A questão da eugenia
Escrito e publicado durante o período entreguerras, Admirável Mundo Novo é notável por fornecer um olhar excepcionalmente lúcido sobre as tendências científicas e éticas do futuro que viria, lançando-se muito além de praticamente qualquer outra da época como exercício de futurologia. É também uma obra seminal para o então nascente gênero da ficção científica, com uma grande riqueza de detalhes na descrição dos conceitos científicos envolvidos no processo automatizado de gestação humana.
Desde sua estreia, a obra tem sido apontada como visionária por ter vislumbrado determinadas tendências que perduram até hoje. Talvez o detalhe que mais tenha suscitado discussões seja a questão da eugenia. Na sociedade imaginada por Huxley, seres humanos produzidos em massa via modelo de produção baseado no fordismo são divididos em castas de acordo com sua criação embrionária, predisposição genética e condicionamento intenso durante a infância e juventude.
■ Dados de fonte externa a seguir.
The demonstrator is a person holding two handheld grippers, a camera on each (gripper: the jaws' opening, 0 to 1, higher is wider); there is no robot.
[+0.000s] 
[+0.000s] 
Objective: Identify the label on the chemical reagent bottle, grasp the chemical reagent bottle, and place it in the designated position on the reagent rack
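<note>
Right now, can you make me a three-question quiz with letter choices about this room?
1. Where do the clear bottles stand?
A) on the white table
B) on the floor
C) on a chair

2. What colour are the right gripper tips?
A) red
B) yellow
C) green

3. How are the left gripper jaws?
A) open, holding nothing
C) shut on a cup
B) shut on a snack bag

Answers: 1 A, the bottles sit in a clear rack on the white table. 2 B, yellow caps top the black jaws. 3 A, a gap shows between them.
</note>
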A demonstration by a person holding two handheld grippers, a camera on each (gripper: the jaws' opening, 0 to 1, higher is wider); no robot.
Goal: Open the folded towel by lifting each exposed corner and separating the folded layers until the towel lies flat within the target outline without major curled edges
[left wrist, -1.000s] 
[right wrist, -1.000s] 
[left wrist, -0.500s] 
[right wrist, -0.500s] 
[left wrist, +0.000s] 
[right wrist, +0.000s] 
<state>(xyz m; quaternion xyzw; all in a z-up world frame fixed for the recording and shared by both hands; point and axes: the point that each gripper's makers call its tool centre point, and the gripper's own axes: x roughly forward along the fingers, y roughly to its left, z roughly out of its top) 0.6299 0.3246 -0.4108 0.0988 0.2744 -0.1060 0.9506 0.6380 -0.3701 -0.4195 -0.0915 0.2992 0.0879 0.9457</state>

Ao apontar o surgimento de uma sociedade segregada com base no código genético, o feito de Huxley é ainda mais impressionante quando lembramos que, em 1932, Watson e Crick sequer haviam descrito a estrutura de dupla hélice do DNA (embora já se soubesse que o DNA existia).
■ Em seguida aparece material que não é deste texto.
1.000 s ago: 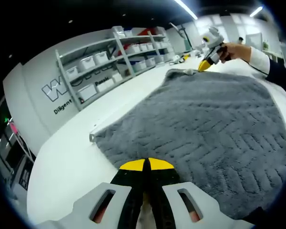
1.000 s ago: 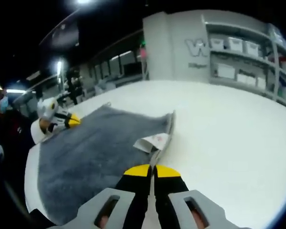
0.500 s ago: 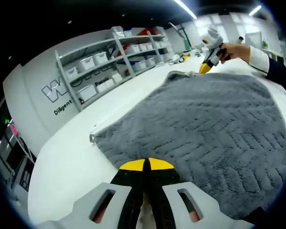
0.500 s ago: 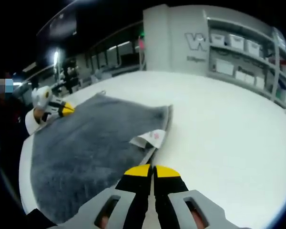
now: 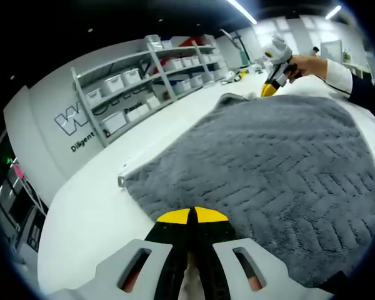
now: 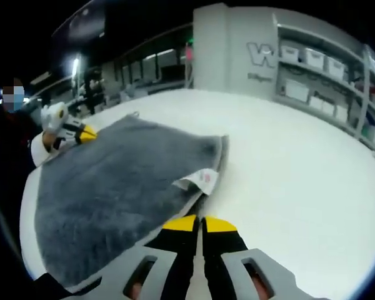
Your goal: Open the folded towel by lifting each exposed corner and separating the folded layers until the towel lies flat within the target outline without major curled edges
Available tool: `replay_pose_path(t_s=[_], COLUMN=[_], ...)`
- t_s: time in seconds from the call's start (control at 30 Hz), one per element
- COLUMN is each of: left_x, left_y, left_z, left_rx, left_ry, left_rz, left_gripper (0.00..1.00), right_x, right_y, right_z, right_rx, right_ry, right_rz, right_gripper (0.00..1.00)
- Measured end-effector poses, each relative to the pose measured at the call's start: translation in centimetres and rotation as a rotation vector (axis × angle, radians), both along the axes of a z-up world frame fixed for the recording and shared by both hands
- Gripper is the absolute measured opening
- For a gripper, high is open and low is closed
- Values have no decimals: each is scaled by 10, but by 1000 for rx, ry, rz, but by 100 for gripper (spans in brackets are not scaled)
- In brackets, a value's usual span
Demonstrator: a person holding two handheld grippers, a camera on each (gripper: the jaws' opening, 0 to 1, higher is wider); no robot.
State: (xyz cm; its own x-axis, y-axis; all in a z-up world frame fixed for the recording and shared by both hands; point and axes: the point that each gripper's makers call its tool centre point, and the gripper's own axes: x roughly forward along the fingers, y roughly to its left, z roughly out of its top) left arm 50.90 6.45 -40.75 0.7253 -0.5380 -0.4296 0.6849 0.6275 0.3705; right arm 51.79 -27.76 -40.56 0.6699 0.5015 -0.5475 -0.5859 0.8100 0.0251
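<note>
Grey towel (image 5: 269,162) is spread out on the white bench (image 5: 94,212), with a white label (image 6: 200,180) flipped up at one edge. Left gripper (image 5: 192,216) has its fingers pinched together on the near towel edge. Right gripper (image 6: 200,223), same deal, clamped on its own edge by the label.
</note>
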Motion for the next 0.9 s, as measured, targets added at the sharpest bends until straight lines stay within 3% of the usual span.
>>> replay_pose_path(t_s=[0.07,0.27,0.4,0.7,0.9], left_x=[1,1,0,0,0], left_y=[1,0,0,0,-1], left_z=[0,0,0,0,0], left_rx=[-13,-15,-15,-24,-45], left_ry=[10,10,9,8,12], left_rz=[2,1,1,2,5], left_gripper=[1,1,1,1,1], right_x=[0,3,3,-4,-7], right_y=[2,-3,-2,15,22], right_z=[7,7,13,9,-2], right_rx=[47,12,35,86,78], right_ry=[-12,-38,-56,-18,24], right_rz=[-1,-3,0,66,91], right_gripper=[0,0,0,0,7])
Desde sua estreia, a obra tem sido apontada como visionária por ter vislumbrado determinadas tendências que perduram até hoje.
Hoje, com o avanço da engenharia genética, a realidade descrita por Huxley se torna mais palpável e assustadora, e muito já se discute sobre a moralidade por trás dos designer babies (bebês de encomenda com características genéticas pré-determinadas).
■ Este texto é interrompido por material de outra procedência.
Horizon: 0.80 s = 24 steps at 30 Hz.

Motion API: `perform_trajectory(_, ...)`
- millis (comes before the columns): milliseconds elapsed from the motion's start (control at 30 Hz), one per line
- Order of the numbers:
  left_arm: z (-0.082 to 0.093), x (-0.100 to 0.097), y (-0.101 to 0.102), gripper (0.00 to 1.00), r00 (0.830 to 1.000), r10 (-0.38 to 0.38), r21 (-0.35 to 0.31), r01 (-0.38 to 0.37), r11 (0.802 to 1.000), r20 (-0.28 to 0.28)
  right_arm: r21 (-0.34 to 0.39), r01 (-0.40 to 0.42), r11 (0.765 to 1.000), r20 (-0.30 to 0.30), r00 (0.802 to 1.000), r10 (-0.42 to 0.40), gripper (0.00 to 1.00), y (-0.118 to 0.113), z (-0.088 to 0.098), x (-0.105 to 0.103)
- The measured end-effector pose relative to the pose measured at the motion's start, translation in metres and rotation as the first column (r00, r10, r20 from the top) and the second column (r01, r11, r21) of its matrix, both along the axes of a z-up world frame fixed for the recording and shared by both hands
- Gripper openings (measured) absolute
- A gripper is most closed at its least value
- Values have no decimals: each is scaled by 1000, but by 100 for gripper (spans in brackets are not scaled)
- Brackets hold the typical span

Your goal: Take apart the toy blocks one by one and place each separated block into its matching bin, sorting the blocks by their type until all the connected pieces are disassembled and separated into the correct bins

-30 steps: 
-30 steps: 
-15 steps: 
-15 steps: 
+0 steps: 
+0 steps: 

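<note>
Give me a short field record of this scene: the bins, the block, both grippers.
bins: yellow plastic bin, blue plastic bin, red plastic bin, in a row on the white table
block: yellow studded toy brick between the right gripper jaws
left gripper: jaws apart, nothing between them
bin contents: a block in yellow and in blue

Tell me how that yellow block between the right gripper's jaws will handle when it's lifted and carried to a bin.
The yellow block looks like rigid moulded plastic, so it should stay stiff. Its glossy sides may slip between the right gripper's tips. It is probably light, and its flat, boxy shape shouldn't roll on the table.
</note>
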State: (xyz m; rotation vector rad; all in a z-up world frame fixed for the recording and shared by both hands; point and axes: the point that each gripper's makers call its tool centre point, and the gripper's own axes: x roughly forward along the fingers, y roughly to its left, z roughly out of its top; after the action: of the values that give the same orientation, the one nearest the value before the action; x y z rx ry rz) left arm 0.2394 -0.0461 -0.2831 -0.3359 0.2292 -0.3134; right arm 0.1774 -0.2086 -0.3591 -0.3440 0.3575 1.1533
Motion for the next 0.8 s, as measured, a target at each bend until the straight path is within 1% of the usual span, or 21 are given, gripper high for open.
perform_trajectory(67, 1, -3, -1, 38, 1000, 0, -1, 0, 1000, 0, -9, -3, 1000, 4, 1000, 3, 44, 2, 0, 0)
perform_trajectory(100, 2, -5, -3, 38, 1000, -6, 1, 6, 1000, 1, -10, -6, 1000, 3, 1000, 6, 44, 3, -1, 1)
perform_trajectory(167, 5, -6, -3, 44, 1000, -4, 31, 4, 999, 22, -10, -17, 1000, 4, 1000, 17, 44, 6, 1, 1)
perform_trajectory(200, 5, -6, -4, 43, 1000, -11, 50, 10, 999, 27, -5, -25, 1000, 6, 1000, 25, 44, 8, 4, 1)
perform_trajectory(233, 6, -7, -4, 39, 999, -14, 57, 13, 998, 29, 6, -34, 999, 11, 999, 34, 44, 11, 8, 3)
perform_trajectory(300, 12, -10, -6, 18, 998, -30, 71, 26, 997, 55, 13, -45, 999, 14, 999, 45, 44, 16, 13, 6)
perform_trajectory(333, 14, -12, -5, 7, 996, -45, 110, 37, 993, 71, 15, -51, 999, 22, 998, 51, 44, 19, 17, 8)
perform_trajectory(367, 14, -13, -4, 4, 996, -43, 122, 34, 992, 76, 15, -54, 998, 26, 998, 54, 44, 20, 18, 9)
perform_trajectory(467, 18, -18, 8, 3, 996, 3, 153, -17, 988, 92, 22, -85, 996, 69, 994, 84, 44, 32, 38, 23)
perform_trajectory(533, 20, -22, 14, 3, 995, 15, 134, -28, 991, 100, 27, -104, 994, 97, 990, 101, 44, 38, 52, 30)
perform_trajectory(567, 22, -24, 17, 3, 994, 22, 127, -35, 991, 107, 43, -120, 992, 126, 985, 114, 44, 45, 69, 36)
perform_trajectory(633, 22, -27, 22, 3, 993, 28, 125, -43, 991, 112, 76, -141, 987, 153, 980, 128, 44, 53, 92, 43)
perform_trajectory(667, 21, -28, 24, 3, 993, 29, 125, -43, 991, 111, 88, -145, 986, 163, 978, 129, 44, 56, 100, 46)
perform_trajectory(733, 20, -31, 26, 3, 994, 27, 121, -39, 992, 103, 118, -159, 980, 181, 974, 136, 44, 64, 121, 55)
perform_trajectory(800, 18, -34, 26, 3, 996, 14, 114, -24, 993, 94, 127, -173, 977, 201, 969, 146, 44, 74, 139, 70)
Não é difícil imaginarmos a ascensão de uma desigualdade social ainda maior, causada pelo maior acesso dos ricos a códigos genéticos modificados, com menor incidência de doenças e possivelmente maiores capacidades físicas e/ou intelectuais. Embora ainda pareça um futuro relativamente distante, o alerta de Admirável Mundo Novo não deve ser ignorado.
Consumismo e solidão
Ainda, a sociedade rigidamente hierárquica estruturada pelo autor também preconizou determinados aspectos da nossa sociedade após a revolução sexual da segunda metade do século. O sexo é livre entre as personagens que povoam Admirável Mundo Novo, mas também traz questões ligadas ao isolamento e à solidão que resultam do hedonismo desenfreado.
Huxley, que se dedicou ao estudo dos alucinógenos em As Portas da Percepção, inclui como parte fundamental da sociedade de Admirável Mundo Novo a droga soma, que ajuda o Estado Mundial a manter a população dócil e contente (e portanto desprovida de pensamentos revolucionários). Hoje, apesar da guerra empreendida em vão contra as drogas, esses compostos já são parte intrínseca da nossa sociedade.
Mas talvez o aspecto mais visionário de Admirável Mundo Novo seja a sociedade de consumo prevista por Huxley. Na obra, toda atividade humana é estruturada em torno da ideia de uma economia funcional e em constante movimento. Camisas rasgadas são jogadas fora; é sempre preferível adquirir uma nova. Esportes e lazer são utilizados para manter o povo perpetuamente distraído e complacente. Os caprichos da moda ditam as vontades e os gostos individuais e toda arte é padronizada e calculada para gerar efeitos sensoriais intensos, ao mesmo tempo em que evitam completamente a reflexão aprofundada ou qualquer tipo de introspecção.
Paradoxalmente, na sociedade mais coletivista já imaginada, existe também a maior solidão possível –– a solidão daquele que busca ser um indivíduo mesmo com todos os sacrifícios envolvidos em rejeitar o conforto da coletividade.
Em 2022, Admirável Mundo Novo completará nove décadas de publicação. O segredo do seu poder de permanência é sua crescente atualidade. Mais do que nunca, é um livro que ainda tem muito a dizer sobre o futuro.